Return the listing in full, word for word.

- _DATA BLOCK_:
== Segment start ==

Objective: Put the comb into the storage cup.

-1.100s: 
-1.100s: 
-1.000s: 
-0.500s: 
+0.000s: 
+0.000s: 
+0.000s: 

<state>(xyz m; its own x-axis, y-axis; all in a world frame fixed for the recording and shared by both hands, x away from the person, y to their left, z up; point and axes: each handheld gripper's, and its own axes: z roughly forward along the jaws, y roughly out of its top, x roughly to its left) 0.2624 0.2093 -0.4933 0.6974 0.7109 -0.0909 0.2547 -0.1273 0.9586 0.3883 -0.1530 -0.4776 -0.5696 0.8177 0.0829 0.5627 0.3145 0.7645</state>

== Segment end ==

- _ANSWER TO THIS TASK_:
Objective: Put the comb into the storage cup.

-1.100s: 
-1.100s: 
-1.000s: 
-0.500s: 
+0.000s: 
+0.000s: 
+0.000s: 

<state>(xyz m; its own x-axis, y-axis; all in a world frame fixed for the recording and shared by both hands, x away from the person, y to their left, z up; point and axes: each handheld gripper's, and its own axes: z roughly forward along the jaws, y roughly out of its top, x roughly to its left) 0.2624 0.2093 -0.4933 0.6974 0.7109 -0.0909 0.2547 -0.1273 0.9586 0.3883 -0.1530 -0.4776 -0.5696 0.8177 0.0829 0.5627 0.3145 0.7645</state>

The submitted answer is complete.